Somehow I got to my mid-30s understanding nothing about the nature of money. I could buy and sell stuff, I could “make” money, but I didn’t understand the physics of moving money at all.

Computing came to the rescue. A series of finance-related projects forced me to program basic money-related concepts. Since programming is how I understand the world, I started to understand money. Over time the lessons soaked into my intuition and changed how I saw development.

James Buchan in Frozen Desire (Picador) makes the case that we often want stuff but not right away, and that money represents this “frozen desire.” If you have created enough value to eat for a month, but you don’t want to store a month’s food, it’s extremely convenient to be able to store the value you’ve created and turn it into fresh lettuce a week at a time.

Money, though, is curious stuff. It has its own nature. The combination of money’s nature and money’s centrality to the work we do leads to tension. What makes sense for us to do as programmers may go contrary to the nature of money. When geeky imperatives clash with money imperatives, money wins. Eventually.

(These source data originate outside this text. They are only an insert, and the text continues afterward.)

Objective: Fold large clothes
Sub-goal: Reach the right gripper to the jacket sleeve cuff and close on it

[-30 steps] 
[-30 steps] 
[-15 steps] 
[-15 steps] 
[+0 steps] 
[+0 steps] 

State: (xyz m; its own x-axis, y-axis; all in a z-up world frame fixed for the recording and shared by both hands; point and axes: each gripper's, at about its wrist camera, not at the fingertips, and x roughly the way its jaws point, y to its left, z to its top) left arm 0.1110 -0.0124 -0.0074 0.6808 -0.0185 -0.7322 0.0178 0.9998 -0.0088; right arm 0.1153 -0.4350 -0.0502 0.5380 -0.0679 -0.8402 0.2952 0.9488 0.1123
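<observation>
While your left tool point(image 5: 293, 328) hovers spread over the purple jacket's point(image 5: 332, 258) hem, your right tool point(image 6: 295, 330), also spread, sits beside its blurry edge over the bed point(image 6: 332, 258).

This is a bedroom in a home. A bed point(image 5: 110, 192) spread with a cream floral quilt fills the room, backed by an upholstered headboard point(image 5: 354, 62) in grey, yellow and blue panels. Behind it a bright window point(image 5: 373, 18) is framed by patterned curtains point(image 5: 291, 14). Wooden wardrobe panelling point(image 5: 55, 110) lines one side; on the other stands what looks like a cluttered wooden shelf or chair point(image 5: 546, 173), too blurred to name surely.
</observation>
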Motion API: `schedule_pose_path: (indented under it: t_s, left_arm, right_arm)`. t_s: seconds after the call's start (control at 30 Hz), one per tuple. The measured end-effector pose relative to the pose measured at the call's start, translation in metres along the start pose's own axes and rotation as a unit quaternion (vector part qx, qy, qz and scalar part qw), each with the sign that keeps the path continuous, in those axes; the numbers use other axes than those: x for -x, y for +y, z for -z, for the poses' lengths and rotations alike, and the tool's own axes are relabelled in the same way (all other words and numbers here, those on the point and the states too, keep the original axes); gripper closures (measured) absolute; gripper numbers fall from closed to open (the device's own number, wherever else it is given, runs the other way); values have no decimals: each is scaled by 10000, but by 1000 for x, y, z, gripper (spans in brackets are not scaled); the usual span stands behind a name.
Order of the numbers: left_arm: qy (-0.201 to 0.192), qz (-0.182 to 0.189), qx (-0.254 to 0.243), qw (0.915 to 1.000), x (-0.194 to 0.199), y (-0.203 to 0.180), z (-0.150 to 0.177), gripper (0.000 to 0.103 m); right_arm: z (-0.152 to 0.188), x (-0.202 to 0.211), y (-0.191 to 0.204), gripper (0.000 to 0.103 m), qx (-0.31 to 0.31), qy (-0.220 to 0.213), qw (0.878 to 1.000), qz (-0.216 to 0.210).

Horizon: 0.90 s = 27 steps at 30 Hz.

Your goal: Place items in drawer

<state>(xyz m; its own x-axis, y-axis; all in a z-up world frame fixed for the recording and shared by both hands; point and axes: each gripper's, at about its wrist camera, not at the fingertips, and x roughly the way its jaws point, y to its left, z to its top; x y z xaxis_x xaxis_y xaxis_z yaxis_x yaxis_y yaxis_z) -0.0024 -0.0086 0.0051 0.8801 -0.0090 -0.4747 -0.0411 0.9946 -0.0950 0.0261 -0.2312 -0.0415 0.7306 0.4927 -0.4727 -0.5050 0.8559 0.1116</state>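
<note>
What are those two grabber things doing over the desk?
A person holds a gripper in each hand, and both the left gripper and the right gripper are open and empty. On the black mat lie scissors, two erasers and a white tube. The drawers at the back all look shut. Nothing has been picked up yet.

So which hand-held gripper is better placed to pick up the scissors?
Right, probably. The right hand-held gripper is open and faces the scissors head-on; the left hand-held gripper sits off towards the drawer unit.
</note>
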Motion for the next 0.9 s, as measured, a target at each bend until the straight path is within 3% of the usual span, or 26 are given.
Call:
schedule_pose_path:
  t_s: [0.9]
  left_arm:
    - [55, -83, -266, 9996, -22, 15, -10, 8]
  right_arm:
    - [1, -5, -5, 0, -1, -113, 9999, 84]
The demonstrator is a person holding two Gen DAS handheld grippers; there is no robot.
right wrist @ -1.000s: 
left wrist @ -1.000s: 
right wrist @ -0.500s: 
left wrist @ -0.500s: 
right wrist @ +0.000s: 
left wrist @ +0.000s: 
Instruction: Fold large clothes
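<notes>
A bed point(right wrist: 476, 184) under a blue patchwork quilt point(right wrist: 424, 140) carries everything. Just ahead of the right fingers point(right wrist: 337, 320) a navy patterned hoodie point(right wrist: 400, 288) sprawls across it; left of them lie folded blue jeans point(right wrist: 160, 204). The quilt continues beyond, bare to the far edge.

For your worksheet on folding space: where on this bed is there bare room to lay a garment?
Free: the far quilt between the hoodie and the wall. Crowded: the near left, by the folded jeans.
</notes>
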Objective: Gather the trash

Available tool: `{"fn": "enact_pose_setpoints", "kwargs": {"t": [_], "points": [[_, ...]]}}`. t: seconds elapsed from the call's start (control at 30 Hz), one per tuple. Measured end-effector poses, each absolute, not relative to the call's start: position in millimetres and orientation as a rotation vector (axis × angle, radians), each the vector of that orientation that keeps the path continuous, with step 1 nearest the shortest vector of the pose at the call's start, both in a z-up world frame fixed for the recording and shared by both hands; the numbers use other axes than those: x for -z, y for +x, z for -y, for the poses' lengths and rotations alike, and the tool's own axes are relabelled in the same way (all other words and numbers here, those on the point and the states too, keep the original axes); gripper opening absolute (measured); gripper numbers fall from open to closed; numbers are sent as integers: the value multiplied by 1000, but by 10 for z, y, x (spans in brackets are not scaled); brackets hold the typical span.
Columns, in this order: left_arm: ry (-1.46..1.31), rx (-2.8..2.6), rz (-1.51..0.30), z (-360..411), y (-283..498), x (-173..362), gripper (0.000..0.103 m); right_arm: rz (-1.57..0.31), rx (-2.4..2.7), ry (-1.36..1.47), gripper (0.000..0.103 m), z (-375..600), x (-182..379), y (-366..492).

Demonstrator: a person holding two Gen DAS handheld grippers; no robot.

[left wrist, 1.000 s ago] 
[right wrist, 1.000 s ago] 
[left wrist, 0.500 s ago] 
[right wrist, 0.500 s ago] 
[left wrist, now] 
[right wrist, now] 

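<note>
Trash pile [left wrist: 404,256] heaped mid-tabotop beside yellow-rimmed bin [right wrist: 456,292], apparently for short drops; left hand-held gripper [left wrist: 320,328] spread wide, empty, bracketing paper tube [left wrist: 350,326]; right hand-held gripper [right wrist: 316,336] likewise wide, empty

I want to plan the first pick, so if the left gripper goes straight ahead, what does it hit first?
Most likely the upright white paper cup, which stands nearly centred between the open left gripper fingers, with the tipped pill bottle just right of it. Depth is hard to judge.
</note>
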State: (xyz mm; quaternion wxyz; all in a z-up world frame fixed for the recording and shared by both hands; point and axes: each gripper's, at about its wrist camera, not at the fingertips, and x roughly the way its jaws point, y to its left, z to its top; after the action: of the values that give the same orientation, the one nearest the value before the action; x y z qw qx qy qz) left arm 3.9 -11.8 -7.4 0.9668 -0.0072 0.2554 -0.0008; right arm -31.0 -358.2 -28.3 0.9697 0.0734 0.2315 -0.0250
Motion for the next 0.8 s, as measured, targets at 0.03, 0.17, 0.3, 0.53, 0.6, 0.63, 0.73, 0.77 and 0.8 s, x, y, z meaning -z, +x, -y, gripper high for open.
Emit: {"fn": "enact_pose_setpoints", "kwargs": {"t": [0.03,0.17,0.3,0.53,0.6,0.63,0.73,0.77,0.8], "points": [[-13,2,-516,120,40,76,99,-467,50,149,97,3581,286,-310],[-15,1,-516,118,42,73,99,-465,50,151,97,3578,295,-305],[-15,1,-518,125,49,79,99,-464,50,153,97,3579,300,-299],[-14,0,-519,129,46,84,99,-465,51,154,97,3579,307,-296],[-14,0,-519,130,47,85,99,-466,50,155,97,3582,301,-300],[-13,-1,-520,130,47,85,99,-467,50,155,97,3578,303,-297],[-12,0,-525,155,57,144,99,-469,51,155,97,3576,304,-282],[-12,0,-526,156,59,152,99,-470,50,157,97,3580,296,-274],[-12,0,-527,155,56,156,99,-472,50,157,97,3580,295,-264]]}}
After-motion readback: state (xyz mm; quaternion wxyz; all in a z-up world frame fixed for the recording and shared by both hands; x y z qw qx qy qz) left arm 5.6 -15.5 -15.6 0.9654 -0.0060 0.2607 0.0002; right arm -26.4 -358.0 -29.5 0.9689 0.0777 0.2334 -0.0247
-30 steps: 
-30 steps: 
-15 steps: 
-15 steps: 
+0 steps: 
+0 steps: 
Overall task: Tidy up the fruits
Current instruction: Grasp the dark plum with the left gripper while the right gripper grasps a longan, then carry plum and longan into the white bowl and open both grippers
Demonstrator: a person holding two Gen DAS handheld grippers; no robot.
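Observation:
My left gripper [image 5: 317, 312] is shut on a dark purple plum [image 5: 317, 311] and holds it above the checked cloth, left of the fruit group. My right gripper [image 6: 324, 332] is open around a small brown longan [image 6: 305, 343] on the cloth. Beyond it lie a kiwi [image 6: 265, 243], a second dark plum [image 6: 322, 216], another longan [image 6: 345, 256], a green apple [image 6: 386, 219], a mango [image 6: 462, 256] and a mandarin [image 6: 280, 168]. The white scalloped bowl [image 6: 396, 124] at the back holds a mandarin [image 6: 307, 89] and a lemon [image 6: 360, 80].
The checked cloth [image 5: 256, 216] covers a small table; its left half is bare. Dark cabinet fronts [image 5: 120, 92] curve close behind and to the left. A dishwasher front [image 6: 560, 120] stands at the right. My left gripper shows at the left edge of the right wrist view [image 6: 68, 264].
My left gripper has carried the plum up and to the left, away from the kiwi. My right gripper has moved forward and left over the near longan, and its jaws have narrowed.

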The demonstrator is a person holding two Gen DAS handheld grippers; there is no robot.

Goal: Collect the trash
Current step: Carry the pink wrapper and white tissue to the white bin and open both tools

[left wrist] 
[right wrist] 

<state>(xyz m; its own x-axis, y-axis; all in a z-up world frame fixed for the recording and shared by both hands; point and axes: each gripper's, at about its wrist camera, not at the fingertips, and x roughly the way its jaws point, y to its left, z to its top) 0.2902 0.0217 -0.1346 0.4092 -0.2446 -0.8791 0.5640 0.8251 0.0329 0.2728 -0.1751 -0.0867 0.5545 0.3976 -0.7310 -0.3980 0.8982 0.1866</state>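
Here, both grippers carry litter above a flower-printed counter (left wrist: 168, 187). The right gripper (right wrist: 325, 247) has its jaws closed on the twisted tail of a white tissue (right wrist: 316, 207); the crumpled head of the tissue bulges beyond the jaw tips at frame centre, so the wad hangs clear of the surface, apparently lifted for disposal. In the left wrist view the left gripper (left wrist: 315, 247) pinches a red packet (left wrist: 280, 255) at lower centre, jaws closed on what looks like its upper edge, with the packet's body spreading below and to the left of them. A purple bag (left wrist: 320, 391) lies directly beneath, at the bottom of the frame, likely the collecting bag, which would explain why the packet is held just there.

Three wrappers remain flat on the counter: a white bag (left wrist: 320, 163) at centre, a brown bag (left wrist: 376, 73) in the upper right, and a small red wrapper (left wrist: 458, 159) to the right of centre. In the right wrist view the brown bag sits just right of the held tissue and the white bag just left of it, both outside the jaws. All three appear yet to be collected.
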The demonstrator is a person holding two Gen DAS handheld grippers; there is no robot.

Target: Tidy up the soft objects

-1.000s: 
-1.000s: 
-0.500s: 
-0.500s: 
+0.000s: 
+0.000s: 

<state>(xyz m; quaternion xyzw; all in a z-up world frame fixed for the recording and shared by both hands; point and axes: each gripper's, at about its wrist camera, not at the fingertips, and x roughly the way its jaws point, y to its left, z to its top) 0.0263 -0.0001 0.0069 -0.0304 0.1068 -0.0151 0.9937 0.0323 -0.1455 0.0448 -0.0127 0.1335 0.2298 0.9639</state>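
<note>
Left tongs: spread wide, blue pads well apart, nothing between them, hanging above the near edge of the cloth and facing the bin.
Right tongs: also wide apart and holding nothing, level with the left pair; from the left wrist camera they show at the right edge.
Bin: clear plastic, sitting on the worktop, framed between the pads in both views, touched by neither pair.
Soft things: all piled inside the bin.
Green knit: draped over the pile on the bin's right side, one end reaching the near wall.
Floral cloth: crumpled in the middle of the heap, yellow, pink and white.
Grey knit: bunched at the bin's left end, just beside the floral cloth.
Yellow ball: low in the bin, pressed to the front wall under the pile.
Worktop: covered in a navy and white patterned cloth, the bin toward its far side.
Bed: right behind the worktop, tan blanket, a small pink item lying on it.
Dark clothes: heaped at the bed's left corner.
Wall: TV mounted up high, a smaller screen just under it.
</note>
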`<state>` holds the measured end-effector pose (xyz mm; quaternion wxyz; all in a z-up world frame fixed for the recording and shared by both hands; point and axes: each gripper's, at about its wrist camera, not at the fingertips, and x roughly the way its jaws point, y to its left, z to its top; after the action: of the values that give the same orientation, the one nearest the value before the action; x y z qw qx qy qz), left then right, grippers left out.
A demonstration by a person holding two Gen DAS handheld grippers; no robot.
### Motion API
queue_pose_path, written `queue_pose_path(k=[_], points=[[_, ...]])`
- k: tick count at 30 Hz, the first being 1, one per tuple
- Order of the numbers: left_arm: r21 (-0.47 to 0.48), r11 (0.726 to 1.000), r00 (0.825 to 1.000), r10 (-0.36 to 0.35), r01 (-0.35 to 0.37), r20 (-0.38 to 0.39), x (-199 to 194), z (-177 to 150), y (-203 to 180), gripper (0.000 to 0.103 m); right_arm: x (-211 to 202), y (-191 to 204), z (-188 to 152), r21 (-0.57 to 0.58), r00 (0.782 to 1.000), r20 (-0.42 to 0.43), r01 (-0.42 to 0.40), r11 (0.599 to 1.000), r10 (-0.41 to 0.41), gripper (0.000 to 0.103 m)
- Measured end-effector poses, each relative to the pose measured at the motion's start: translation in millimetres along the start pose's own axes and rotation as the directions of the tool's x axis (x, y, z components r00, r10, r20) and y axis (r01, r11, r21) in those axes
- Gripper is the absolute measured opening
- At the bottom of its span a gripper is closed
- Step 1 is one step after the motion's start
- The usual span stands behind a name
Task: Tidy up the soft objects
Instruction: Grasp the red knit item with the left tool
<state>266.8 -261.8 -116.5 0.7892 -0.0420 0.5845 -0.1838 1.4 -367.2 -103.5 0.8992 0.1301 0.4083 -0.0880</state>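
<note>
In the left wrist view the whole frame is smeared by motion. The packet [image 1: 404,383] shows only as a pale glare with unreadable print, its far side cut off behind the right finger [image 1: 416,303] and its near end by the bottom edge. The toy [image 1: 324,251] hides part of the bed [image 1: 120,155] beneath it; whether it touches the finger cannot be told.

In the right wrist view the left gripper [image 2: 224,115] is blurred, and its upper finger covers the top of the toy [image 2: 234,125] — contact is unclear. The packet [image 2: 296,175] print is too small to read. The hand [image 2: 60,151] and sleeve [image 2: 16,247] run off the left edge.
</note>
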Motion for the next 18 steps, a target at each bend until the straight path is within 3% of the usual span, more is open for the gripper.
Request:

Once my lessons in the nature of money had soaked into my intuition, I found my attitude toward programming shifting. Strategies that had made perfect sense to me now seemed bizarre where they contradicted the nature of money. Strategies that had seemed fringe or sketchy or naive became just sensible money management. The more I rowed with the Stream of Commerce, the faster my boat went.

The nature I learned consisted of two surprising properties:

  • A dollar today is worth more than a dollar tomorrow, so earn sooner and spend later.

  • In a chaotic situation, options are better than things, so create options in the face of uncertainty.

These two strategies conflict at times. Earning money now can reduce future options. But maybe if you don’t earn money now, you won’t be around to exercise those future options.

If you already understand NPV and options greeks, feel free to skip the next two chapters. If, like to the me of 30 years ago, “NPV and options greeks” sounds like gibberish to you, then carry on to learn a bit about these first two phrases in the financial phrasebook. Just as it feels good to be able to say, “Where’s the bathroom?” and “Another beer, please,” in a new country, the following two chapters will help you begin to navigate FinanceWorld and finance’s profound influence on software design.

Software design has to reconcile the imperatives of “earn sooner/spend later” and “create options, not things.” We’ll get to how software design interacts with money after we’ve looked at these two effects—the time value of money and optionality—in more detail.